(Recorded data)
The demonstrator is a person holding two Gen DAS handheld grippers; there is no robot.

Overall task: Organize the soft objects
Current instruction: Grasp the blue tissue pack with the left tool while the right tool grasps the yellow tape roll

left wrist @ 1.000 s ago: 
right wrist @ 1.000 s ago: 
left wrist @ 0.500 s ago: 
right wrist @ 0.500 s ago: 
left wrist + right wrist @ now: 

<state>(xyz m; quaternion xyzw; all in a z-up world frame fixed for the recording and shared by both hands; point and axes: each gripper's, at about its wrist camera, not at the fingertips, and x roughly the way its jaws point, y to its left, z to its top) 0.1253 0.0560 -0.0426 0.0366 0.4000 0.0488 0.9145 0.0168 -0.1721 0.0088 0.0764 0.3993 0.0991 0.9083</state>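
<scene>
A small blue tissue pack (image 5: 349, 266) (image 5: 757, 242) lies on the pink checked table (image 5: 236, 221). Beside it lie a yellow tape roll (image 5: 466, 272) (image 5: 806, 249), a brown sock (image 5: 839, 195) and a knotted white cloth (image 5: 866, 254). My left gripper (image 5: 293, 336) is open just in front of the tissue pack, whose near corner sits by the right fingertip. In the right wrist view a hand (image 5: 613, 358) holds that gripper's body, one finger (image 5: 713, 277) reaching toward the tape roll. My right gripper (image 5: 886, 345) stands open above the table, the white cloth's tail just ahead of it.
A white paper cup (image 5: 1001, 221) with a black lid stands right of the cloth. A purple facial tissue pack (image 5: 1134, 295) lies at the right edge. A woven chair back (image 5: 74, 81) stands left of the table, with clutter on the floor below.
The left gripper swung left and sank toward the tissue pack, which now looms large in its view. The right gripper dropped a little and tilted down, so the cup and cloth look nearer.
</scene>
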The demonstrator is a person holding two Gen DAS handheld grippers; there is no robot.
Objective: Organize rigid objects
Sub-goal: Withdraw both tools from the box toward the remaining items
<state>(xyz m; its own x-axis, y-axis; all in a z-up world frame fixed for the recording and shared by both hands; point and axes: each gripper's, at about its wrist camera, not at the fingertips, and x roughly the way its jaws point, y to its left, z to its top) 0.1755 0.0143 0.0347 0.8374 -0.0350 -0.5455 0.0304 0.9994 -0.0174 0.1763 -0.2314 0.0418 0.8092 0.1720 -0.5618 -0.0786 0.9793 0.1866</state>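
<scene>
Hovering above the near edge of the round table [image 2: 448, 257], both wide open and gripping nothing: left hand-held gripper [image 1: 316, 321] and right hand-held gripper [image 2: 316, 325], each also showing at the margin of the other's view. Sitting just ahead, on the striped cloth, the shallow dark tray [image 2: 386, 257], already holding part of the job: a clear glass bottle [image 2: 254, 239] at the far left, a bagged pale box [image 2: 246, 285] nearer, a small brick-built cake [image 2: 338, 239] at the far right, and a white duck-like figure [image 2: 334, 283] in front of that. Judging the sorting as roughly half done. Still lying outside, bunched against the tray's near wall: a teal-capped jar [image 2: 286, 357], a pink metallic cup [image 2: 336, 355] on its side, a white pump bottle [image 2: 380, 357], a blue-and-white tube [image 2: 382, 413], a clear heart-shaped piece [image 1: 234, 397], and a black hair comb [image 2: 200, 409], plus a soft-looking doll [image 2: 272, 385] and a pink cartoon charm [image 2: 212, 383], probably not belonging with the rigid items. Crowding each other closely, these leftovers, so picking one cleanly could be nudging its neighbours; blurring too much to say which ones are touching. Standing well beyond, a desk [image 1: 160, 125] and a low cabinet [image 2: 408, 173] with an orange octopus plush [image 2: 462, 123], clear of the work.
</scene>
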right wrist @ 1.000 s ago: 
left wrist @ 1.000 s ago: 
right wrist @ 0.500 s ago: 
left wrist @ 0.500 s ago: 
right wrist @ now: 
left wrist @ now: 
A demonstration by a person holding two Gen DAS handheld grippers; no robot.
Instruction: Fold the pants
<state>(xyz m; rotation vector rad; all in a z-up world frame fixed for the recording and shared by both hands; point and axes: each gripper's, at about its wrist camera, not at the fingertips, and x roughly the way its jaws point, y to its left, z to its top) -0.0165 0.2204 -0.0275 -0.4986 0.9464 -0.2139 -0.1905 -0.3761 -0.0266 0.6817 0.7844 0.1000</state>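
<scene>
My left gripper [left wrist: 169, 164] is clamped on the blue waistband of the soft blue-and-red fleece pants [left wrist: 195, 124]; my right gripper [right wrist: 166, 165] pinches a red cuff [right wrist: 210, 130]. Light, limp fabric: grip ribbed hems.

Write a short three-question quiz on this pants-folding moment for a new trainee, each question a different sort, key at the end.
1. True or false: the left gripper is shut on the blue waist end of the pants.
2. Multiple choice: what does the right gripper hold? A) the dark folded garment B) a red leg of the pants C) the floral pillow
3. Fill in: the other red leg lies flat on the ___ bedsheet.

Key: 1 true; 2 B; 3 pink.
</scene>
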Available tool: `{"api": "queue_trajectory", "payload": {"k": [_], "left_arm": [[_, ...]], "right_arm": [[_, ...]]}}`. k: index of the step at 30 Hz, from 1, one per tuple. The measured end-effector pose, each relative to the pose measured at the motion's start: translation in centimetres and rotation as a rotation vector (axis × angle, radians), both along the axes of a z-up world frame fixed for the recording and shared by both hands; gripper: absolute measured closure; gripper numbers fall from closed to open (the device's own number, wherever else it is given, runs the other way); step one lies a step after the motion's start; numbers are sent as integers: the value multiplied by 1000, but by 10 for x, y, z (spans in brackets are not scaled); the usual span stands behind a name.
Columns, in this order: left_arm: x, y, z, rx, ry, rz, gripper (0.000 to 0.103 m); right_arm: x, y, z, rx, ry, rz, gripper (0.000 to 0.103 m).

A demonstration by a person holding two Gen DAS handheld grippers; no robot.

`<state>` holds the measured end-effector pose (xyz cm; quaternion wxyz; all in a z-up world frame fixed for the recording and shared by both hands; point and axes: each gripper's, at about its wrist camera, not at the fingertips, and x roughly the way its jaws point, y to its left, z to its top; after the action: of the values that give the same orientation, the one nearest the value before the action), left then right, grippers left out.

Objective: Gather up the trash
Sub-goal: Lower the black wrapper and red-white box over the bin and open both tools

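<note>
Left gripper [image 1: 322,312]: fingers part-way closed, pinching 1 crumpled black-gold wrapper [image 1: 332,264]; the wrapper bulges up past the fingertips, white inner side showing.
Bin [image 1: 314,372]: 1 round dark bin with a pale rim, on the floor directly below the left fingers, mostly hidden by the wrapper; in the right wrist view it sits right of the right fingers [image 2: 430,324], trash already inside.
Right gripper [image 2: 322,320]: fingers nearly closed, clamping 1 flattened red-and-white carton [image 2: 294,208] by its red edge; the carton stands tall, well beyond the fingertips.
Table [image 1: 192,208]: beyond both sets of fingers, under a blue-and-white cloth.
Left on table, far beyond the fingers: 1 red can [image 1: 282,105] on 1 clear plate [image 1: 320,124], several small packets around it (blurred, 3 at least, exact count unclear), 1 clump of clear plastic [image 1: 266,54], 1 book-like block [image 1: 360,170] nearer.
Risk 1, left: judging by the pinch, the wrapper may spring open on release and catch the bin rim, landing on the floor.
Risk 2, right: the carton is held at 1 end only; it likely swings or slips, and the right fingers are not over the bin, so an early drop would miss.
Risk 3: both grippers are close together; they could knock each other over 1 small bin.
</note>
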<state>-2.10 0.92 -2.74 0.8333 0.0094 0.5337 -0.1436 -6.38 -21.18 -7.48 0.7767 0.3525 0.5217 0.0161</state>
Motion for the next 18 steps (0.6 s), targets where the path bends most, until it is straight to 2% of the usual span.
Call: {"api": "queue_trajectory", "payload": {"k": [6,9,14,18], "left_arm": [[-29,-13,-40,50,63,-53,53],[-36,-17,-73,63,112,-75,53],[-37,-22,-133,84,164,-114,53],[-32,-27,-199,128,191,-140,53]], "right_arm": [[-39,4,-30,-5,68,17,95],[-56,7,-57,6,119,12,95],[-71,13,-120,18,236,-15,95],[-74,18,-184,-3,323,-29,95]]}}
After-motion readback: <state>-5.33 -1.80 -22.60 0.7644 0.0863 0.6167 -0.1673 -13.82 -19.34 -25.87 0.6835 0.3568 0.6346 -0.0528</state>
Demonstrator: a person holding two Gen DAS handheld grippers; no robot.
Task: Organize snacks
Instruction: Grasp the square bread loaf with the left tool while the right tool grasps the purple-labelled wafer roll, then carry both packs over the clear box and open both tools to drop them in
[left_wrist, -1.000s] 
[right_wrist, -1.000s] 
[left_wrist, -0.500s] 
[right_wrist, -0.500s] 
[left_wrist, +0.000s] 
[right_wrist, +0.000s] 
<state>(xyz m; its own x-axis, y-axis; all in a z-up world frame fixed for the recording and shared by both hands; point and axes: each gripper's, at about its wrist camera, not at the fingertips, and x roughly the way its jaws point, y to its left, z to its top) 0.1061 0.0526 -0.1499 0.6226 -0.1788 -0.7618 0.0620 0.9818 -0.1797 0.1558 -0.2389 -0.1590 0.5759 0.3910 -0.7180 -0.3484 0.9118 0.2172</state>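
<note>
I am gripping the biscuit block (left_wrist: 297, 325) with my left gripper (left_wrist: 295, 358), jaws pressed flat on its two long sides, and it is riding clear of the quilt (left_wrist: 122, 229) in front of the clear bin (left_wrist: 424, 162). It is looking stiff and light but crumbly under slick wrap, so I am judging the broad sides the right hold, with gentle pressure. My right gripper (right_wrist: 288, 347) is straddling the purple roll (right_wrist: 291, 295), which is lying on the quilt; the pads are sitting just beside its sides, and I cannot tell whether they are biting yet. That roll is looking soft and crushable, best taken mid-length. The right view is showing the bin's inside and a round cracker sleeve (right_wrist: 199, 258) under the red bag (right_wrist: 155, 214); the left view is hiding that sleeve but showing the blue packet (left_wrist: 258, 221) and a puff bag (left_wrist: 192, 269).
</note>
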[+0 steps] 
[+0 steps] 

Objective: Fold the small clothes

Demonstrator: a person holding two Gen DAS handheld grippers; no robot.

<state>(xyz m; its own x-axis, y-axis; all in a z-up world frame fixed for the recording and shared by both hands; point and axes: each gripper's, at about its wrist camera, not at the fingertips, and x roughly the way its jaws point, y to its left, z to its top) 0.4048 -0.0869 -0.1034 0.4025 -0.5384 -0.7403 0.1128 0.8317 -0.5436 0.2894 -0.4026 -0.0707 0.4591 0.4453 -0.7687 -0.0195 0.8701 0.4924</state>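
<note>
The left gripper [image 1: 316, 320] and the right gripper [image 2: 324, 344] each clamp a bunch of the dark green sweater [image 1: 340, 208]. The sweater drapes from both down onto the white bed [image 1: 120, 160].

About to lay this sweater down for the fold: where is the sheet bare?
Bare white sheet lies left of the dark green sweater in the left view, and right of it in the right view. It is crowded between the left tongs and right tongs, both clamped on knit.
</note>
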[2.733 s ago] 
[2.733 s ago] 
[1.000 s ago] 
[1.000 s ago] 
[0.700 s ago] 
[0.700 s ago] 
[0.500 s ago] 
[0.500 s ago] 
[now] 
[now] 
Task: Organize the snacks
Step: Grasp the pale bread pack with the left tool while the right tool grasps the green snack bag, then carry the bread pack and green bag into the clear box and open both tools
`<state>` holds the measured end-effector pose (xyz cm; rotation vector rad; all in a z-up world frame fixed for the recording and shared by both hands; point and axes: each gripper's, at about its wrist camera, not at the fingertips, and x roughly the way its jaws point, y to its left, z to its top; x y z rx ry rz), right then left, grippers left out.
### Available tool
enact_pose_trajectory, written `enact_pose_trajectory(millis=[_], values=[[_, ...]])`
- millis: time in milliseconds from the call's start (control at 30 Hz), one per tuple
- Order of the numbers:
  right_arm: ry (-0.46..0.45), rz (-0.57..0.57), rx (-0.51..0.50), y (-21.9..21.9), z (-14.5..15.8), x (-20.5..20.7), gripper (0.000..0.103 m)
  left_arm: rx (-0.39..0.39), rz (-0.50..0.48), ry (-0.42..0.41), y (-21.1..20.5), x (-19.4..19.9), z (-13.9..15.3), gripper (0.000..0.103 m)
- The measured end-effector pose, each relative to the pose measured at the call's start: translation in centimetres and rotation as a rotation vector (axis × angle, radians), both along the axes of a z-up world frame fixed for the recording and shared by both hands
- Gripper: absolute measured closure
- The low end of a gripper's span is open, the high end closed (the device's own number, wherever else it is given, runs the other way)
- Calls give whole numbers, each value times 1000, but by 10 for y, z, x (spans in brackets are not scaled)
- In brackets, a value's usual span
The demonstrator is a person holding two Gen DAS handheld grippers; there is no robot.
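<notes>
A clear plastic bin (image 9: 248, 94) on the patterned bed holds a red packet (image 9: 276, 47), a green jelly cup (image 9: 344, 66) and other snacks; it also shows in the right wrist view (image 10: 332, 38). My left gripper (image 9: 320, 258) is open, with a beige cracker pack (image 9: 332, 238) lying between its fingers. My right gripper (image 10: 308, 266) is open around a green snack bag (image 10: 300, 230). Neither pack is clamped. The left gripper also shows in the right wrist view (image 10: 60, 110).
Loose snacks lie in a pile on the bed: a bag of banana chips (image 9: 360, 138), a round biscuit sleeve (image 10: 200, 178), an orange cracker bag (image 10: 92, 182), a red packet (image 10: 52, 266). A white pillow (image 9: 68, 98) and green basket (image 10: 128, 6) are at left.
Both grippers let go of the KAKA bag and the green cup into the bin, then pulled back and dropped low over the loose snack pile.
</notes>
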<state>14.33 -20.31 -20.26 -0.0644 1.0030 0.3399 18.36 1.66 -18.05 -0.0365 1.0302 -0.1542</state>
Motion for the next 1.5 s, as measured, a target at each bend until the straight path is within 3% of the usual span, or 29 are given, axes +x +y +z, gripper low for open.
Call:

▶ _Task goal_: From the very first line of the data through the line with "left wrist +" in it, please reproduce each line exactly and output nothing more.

▶ _Response for this exercise_:
The demonstrator is a person holding two Gen DAS handheld grippers; there is no robot.

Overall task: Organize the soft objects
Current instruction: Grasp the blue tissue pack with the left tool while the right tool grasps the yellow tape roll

left wrist @ 1.000 s ago: 
right wrist @ 1.000 s ago: 
left wrist @ 0.500 s ago: 
right wrist @ 0.500 s ago: 
left wrist + right wrist @ now: 

The answer is now complete.